Cada seis meses, la Sociedad Interamericana de Prensa (SIP) convoca a una asamblea general para actualizar sus informes sobre el estado de los diarios y demás periódicos en el hemisferio, examinando ante todo -en los países que integran el organismo- la situación que se vive en materia de libertad de expresión, uno de cuyos índices más sensibles es la libertad de prensa. El último de esos encuentros semestrales de la SIP tuvo lugar hace unos días en Asunción del Paraguay, al que asistieron como es habitual delegados de los 1.300 diarios y otras publicaciones del continente que figuran en la nómina de la institución.
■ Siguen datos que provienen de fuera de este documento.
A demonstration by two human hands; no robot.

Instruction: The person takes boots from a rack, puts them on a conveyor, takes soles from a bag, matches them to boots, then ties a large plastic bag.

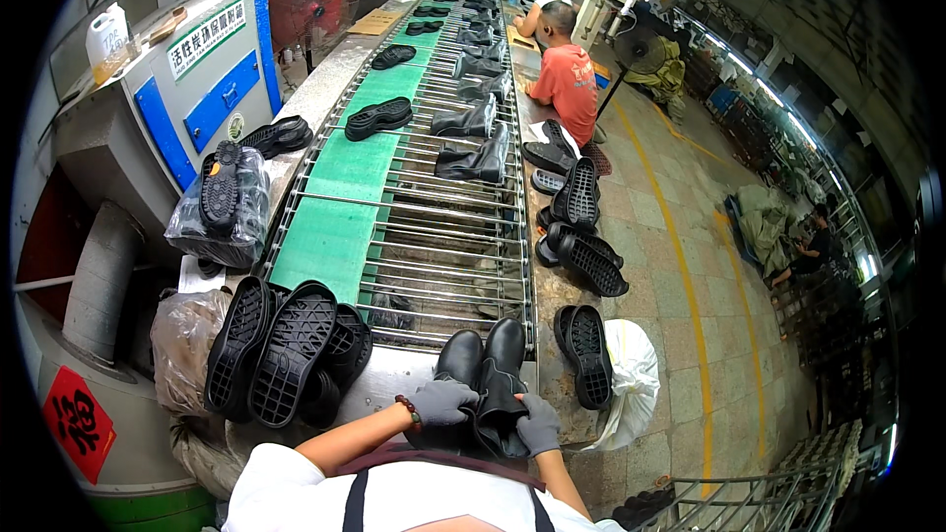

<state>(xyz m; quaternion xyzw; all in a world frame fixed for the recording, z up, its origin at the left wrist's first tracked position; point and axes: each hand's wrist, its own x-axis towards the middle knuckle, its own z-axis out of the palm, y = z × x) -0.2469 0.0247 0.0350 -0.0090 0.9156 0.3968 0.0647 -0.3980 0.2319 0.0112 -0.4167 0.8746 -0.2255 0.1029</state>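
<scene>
Two black leather boots (504, 360) stand side by side at the near end of the conveyor, toes pointing away from me. My right hand (538, 424), in a grey glove, grips the opening of the right-hand boot at its right edge. My left hand (442, 403), gloved alike with a beaded bracelet at the wrist, is closed at the boots' upper part. Its fingertips reach the inner side of the right-hand boot, and it partly covers the left-hand boot (460, 355). Several black boot soles (293, 350) lean together to the left of my hands.
A roller conveyor (448, 236) with a green belt (330, 246) runs away from me, carrying soles and boots. More soles (583, 355) lie along the right ledge beside a white bag (631, 374). A wrapped bundle (222, 217) sits left. Two people (567, 74) sit farther along.
</scene>
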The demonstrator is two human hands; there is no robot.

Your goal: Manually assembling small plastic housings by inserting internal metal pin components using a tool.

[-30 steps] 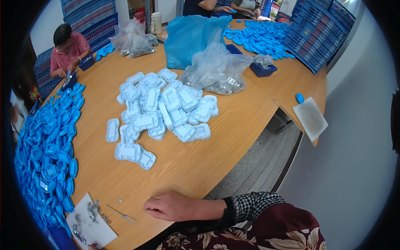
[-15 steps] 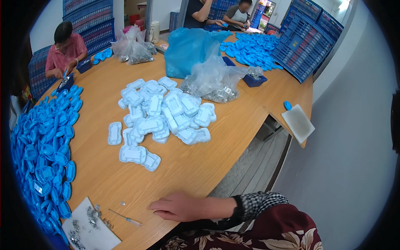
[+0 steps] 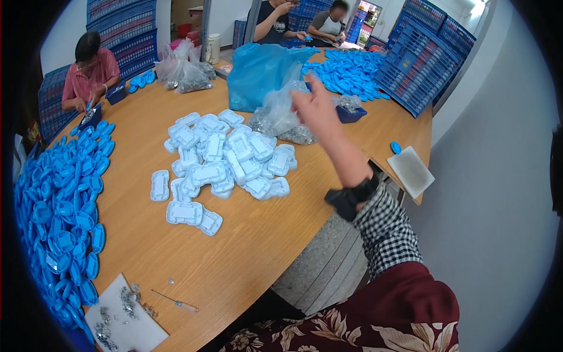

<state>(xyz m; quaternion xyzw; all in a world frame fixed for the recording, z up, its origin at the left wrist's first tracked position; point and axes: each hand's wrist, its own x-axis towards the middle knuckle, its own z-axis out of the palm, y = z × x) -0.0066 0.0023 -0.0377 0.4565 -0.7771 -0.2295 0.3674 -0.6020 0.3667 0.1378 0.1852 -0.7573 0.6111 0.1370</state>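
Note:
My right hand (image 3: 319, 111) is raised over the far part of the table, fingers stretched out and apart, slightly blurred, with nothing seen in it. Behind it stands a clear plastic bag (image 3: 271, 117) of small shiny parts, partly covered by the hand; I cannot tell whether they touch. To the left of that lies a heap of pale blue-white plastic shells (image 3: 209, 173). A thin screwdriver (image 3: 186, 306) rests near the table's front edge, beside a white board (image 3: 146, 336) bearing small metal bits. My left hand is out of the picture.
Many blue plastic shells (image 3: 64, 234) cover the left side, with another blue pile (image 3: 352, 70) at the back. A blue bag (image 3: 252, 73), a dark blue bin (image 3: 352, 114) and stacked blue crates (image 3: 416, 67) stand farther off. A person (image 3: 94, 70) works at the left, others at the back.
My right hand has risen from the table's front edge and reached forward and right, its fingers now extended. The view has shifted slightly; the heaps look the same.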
El panorama que surge del balance efectuado entonces por la SIP no es tranquilizador. "Los problemas que afectan a la prensa no han cambiado -dijo el presidente de la entidad- dado que continúa aumentando la violencia física contra periodistas y los atentados perpetrados contra algunos medios, mientras en muchos países hay un deterioro de las relaciones entre los gobiernos y la prensa, y en otros persiste el uso inapropiado de fondos públicos para discriminar y presionar mediante la desigual asignación de la publicidad oficial", favoreciendo con ella a los medios que editorializan a favor del gobierno. Durante la asamblea celebrada en Asunción se denunció asimismo "que a pesar de las campañas desplegadas por la SIP", persisten los casos de periodistas asesinados en el ejercicio de sus funciones.
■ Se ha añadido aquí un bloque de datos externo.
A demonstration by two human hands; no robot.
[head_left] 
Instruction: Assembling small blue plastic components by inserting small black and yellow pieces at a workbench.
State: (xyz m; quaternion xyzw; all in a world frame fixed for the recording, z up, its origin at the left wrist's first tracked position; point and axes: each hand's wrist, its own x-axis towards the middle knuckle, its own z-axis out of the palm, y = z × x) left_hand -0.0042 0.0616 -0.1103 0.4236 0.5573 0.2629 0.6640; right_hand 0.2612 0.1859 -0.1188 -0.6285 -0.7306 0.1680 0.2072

En efecto, durante los primeros dos meses del año en curso se registraron cuatro asesinatos de periodistas, dos de ellos en México, uno en Venezuela y uno en Paraguay, que deben sumarse a los trece que sucedieron a lo largo de 2008, un cuadro cuya gravedad se acentúa porque casi todos esos crímenes han quedado impunes. Matar a un periodista por el coraje con que escribe sobre la corrupción o el abuso de poder, configura un extremo criminal dentro del surtido de herramientas de intimidación con que ciertos centros de autoridad operan para limitar la libertad de prensa y de paso asustar a los que siguen con vida, fomentando así el ejercicio de la autocensura.
Otros aspectos de la situación actual también inquietan a la Comisión Interamericana de Derechos Humanos (CIDH), cuyos voceros advierten a la opinión pública sobre "los mecanismos cada vez más sofisticados con que ciertos gobiernos de la región limitan el ejercicio del periodismo". Ese llamado de atención fue formulado por representantes de la CIDH en las sesiones de la asamblea de la SIP, pero se agregó que "el hostigamiento sufrido por los medios de comunicación de parte del poder político, se complementa con la falta de sensibilidad de la sociedad frente a la libertad de expresión". Dicen eso porque está comprobado a través de encuestas que una mayoría de la gente estaría de acuerdo en sacrificar parte de sus derechos y libertades (incluida la libertad de expresión) para obtener a cambio una mayor seguridad pública. Claro que allí no habría que señalar solamente la falta de sensibilidad con que las sociedades encaran esa alternativa, sino también los grados a veces enloquecedores de inseguridad que padecen dichas sociedades, un extremo capaz de alterar su orden de prioridades.
Pero en el centro de las preocupaciones manifestadas por el informe de la SIP, figura como siempre la agresión (verbal o de hecho) cometida por algunos gobiernos contra órganos de prensa de tendencia opositora. Ese panorama no incluye sólo el hecho de que tales campañas busquen desacreditar o demonizar a dichos órganos, sino que intenten "avivar las llamas del odio" entre distintos sectores sociales. De manera sigilosa, ciertos gobiernos manipulan asimismo "centros de transmisiones y publicaciones para convertirlos en brazos de propaganda" que puedan funcionar a su servicio, así sea furtivamente. A todo ello se añaden indicios de debilitamiento en la industria periodística norteamericana, que se traducen en cierre de publicaciones, apremios financieros y oleadas de despidos, lo cual a su vez se refleja en el creciente desvalimiento del resto de la prensa hemisférica. Porque los grandes diarios de Estados Unidos han jugado un papel de guardianes, vigilando casos de corrupción o autoritarismo que puedan ocurrir en la región y denunciándolos cuando corresponde. Con menos vigilancia, menos periodistas en actividad y menos denuncias, habrá también más abusos y más impunidad.